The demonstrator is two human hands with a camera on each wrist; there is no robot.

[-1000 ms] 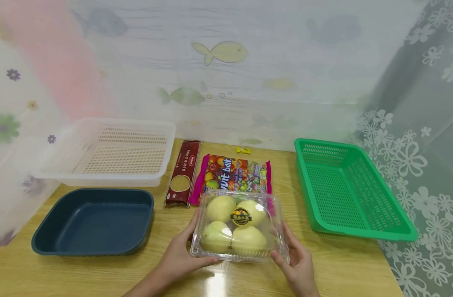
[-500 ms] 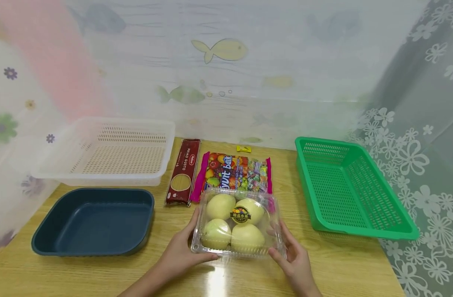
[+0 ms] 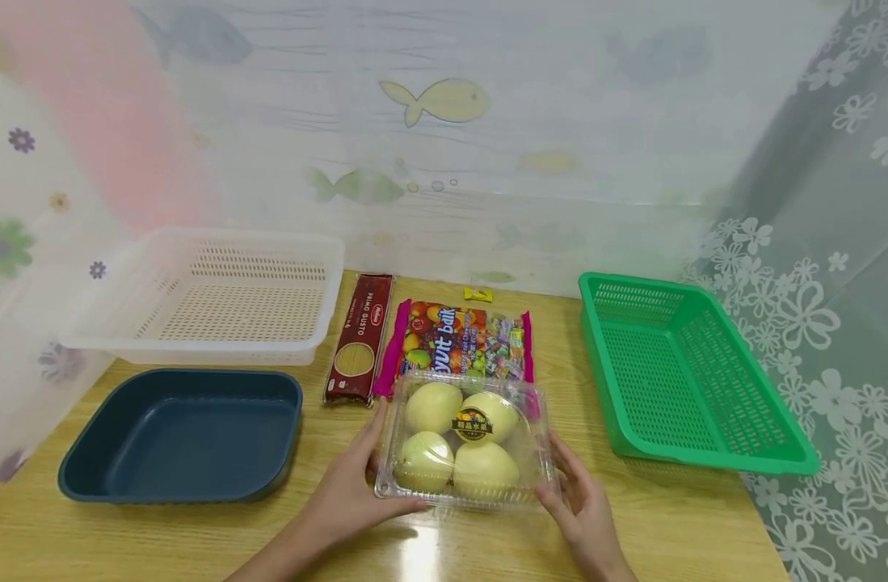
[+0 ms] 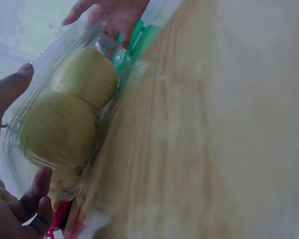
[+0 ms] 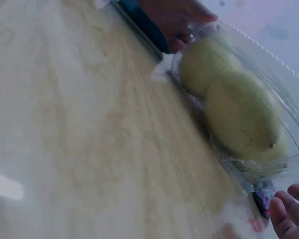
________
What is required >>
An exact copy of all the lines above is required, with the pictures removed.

Answer to the problem >>
The demonstrator is two human hands with a camera on each wrist; there is no robot.

[-1000 ms] 
[-500 ms] 
[+0 ms] 
[+0 ms] 
[+0 ms] 

That's the full output for the exercise.